■ **THE PROBLEM**
Retype the listing below line for line, but only from the line with "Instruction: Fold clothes" down to the line with "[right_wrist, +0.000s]", inclusive. Pictures stay out.

■ **GIVEN RECORDS**
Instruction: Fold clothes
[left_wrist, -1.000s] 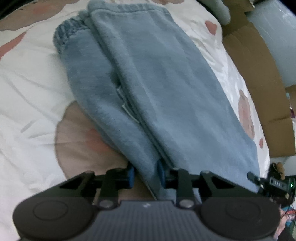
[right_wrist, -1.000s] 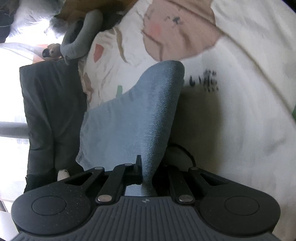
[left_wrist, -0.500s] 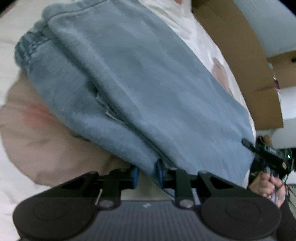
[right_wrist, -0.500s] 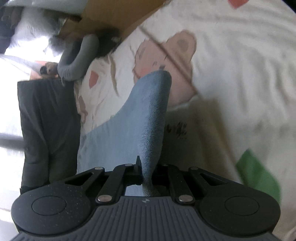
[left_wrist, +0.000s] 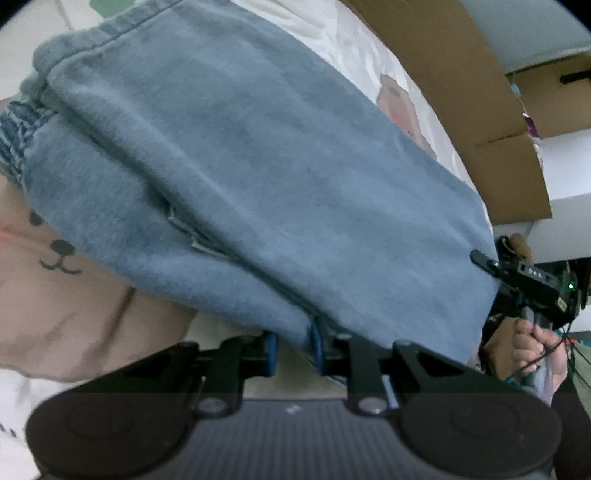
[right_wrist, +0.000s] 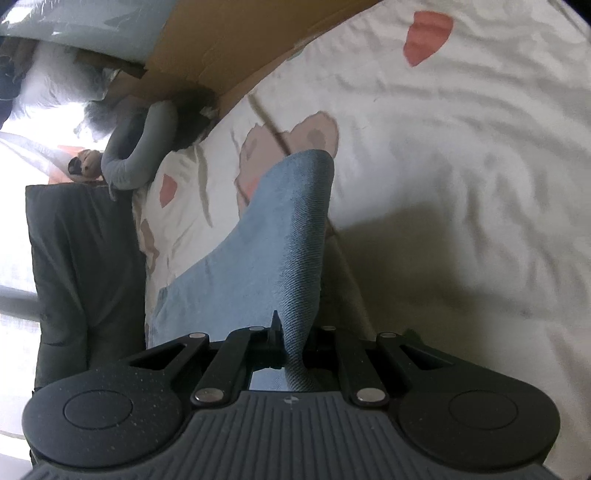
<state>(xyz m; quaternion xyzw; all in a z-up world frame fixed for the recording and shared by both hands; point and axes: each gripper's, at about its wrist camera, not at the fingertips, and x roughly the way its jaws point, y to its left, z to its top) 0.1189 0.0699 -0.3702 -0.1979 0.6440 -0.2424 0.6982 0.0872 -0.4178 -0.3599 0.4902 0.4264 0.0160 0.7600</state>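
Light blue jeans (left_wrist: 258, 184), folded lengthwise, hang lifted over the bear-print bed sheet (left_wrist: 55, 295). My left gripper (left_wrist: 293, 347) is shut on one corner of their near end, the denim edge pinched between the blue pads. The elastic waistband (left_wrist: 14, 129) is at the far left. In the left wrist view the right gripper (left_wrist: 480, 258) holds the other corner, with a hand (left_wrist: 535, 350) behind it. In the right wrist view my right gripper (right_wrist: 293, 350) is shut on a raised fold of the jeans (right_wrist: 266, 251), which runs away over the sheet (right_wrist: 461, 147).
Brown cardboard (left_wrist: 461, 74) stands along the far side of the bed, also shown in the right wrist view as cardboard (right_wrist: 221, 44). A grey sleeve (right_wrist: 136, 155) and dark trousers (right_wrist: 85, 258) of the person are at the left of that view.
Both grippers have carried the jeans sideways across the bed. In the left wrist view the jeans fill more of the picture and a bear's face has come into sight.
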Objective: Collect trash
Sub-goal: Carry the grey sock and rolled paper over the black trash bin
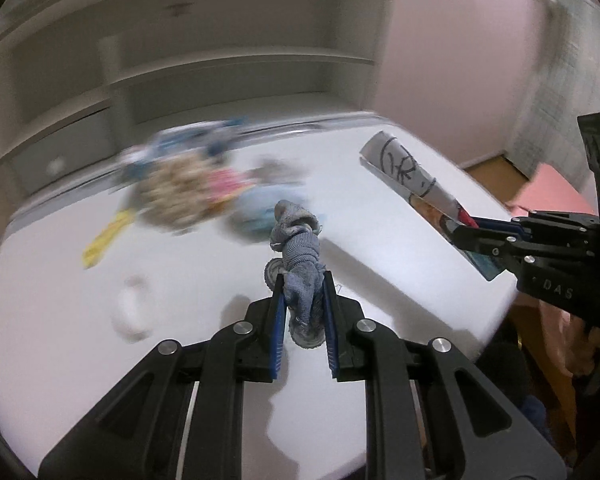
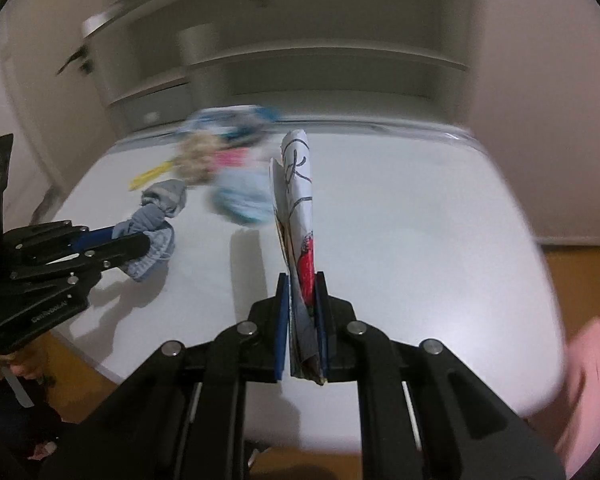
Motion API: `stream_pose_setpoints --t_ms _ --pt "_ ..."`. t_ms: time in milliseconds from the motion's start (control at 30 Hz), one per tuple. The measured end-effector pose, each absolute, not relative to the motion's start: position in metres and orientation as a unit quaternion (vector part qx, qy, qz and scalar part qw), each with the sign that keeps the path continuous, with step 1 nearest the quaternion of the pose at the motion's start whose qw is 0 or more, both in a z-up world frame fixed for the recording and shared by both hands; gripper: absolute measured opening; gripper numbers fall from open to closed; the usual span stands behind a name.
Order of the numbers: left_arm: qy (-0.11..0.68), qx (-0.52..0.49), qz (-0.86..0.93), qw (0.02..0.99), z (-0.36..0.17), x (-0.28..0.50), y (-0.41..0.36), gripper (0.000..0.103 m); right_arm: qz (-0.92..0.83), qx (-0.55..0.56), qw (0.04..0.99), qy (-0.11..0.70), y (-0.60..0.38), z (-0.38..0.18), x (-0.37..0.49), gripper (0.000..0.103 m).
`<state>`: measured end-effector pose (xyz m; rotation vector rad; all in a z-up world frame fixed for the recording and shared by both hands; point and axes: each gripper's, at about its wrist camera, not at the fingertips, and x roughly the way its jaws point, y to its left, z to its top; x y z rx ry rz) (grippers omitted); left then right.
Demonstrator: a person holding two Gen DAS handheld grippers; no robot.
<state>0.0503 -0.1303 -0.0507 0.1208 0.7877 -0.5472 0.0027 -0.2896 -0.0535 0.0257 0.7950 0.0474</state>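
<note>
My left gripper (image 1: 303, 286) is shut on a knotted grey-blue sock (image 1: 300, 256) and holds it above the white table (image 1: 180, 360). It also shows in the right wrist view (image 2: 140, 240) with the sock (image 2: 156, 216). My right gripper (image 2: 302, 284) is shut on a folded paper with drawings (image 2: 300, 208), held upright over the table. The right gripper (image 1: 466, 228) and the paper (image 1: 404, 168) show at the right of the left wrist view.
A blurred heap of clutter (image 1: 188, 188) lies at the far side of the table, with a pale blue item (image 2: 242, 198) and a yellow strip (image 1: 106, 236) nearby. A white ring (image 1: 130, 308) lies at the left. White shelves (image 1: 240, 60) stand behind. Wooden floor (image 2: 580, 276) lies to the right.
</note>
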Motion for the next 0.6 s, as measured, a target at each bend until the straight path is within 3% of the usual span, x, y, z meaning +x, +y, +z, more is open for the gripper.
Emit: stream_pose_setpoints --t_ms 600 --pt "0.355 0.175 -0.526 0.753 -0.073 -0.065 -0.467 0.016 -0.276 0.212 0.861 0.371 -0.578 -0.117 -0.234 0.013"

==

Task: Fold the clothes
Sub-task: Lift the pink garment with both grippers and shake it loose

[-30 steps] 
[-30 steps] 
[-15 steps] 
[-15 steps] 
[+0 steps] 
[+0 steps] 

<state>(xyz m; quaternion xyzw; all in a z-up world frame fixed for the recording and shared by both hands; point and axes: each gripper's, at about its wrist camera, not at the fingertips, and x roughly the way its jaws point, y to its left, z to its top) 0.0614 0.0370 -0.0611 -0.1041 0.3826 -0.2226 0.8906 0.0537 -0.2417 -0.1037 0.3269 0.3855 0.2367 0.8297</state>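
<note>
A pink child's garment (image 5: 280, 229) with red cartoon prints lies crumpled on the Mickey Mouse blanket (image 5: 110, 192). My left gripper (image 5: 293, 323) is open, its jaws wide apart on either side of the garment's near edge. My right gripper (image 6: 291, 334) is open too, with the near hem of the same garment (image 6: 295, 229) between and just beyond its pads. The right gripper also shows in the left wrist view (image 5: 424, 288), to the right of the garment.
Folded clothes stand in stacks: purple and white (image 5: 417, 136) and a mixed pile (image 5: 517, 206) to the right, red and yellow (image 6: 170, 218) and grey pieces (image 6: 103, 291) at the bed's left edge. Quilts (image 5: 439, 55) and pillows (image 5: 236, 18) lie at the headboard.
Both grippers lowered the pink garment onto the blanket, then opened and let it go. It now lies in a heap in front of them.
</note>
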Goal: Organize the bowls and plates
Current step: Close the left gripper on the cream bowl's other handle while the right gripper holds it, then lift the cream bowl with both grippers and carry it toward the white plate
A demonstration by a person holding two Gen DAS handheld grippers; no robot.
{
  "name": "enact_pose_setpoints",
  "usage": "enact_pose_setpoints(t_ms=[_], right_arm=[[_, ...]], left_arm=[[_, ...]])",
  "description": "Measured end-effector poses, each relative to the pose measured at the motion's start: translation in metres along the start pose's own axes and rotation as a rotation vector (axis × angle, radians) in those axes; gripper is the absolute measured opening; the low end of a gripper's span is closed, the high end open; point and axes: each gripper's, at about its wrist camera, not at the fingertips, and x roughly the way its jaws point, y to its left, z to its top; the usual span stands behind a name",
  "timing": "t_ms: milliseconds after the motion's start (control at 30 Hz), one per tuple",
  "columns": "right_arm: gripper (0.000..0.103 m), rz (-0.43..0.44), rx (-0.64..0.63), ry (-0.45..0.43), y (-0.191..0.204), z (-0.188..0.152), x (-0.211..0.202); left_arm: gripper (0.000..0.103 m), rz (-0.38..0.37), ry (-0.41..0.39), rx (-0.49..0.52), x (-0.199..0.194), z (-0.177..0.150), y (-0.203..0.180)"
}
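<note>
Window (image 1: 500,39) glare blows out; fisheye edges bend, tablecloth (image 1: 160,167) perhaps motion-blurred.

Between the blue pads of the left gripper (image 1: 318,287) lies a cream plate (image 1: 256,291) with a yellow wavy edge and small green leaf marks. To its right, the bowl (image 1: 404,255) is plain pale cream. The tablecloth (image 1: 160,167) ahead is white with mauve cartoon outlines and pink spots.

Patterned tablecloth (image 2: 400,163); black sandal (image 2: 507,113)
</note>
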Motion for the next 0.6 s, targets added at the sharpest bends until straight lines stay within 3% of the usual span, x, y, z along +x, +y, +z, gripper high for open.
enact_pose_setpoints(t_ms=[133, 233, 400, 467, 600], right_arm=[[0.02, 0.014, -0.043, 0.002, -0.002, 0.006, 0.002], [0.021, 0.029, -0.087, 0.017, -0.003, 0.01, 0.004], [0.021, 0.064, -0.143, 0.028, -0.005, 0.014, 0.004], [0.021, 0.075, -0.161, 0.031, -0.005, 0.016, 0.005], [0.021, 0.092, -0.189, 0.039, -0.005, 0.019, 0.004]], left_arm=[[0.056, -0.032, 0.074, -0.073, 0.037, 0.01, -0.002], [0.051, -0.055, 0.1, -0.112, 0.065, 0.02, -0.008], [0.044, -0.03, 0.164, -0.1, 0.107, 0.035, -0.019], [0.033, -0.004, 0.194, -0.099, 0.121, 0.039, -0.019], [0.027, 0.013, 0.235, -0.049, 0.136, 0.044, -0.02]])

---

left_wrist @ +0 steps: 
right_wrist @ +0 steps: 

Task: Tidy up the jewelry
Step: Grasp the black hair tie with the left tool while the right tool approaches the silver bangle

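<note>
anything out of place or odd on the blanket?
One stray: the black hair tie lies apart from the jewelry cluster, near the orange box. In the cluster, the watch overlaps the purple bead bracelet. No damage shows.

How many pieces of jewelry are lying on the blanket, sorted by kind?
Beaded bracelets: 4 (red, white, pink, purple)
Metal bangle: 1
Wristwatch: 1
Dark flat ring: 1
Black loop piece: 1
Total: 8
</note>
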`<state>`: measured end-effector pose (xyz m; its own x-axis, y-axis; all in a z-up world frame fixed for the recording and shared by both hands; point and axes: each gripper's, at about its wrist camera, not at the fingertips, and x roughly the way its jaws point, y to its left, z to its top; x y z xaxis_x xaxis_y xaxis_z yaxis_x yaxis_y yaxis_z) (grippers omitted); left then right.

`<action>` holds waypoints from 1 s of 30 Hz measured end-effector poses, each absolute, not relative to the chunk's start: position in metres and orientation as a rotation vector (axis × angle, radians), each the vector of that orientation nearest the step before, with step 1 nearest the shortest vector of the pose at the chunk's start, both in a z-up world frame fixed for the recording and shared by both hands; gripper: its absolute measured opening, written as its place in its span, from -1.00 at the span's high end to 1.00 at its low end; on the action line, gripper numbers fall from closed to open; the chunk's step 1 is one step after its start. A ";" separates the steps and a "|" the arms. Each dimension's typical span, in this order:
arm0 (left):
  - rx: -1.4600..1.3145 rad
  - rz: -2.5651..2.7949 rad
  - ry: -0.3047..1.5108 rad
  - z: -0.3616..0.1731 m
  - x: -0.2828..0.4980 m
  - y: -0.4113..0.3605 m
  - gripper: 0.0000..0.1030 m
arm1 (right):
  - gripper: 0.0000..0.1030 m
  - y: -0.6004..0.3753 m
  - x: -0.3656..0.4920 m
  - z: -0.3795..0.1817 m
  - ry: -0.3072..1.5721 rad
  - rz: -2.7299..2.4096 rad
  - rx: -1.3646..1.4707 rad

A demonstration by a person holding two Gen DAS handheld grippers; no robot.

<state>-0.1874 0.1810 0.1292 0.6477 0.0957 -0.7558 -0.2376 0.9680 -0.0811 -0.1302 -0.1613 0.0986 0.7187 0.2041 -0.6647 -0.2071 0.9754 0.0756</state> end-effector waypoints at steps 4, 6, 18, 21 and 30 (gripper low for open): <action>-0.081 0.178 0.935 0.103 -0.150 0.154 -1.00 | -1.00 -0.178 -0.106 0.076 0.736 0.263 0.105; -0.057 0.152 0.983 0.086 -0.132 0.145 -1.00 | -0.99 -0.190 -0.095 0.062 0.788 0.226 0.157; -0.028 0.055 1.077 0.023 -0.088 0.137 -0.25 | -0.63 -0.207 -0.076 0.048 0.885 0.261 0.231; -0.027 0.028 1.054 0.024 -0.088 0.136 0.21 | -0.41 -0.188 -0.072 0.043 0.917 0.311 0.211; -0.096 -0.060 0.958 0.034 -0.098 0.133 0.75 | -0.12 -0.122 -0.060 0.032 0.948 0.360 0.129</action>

■ **ANSWER SPACE**
Instruction: Fold clothes
[left_wrist, -1.000s] 
[right_wrist, -1.000s] 
[left_wrist, -0.500s] 
[right_wrist, -0.500s] 
[left_wrist, +0.000s] 
[right_wrist, +0.000s] 

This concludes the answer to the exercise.